In February 1957, a Martin B-57B of the NACA flew on hydrogen for 20 min for one of its two Wright J65 engines rather than jet fuel. On 15 April 1988, the Tu-155 had a hydrogen fuel tank installed in the fuselage, and used a hydrogen fuelled engine in one nacelle, the other two engines were standard an adapted Tu-154 airliner.

Boeing converted a two-seat Diamond DA20 to run on a fuel cell designed and built by Intelligent Energy. It first flew on April 3, 2008. The Antares DLR-H2 is a hydrogen-powered aeroplane from Lange Aviation and the German aerospace center. In July 2010, Boeing unveiled its hydrogen powered Phantom Eye UAV, that uses two converted Ford Motor Company piston engines.

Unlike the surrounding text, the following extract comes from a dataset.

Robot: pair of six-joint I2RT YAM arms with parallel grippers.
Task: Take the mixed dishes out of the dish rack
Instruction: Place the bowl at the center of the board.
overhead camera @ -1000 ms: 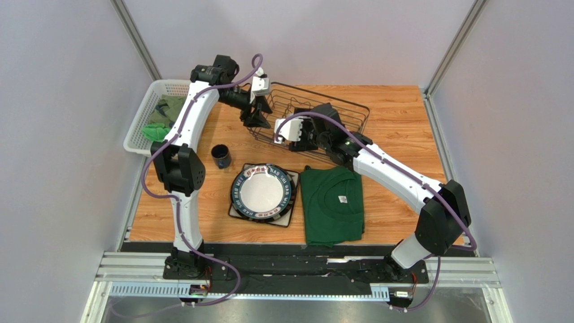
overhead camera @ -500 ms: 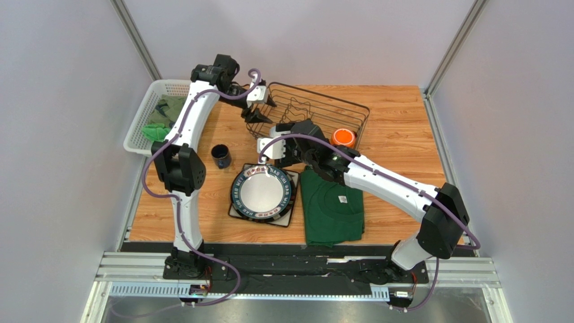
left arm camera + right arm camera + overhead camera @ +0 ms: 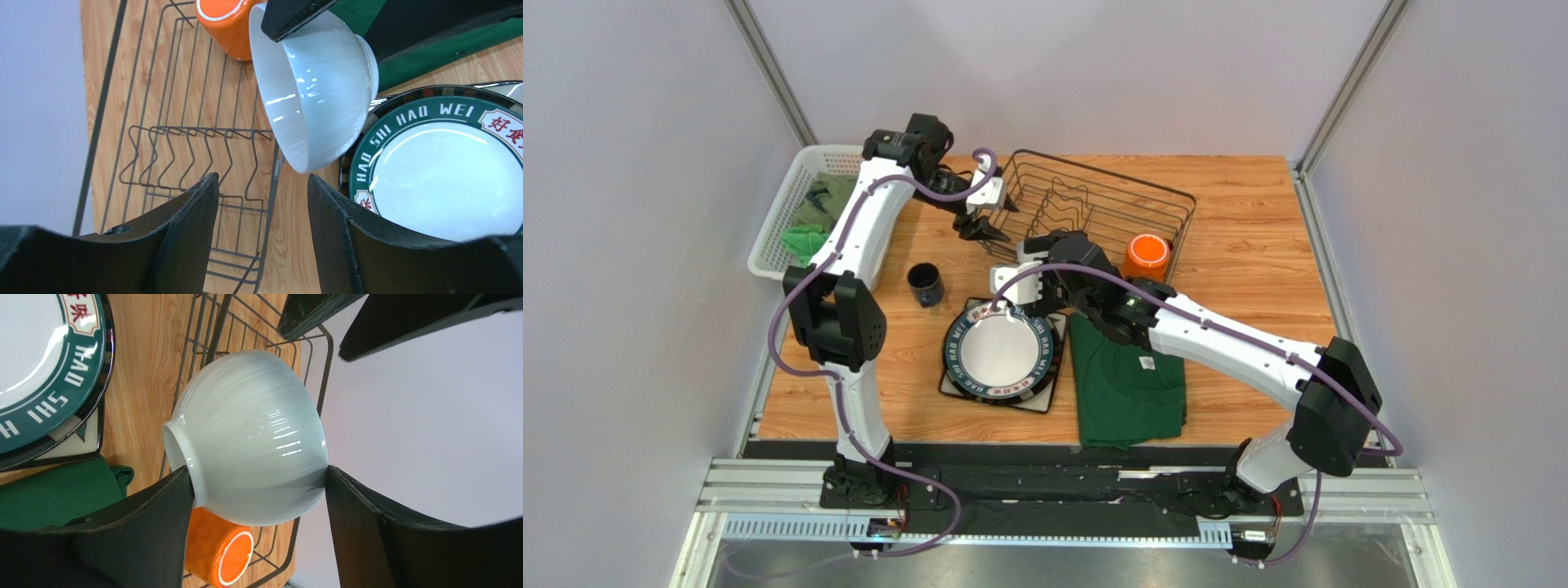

In 2010, the Rapid 200FC concluded six flight tests fueled by gaseous hydrogen.
The aircraft and the electric and energy system was developed within the European Union's ENFICA-FC project coordinated by the Politecnico di Torino.
Hydrogen gas is stored at 350 bar, feeding a 20 kW fuel cell powering a 40 kW electric motor along a 20 kW lithium polymer battery pack.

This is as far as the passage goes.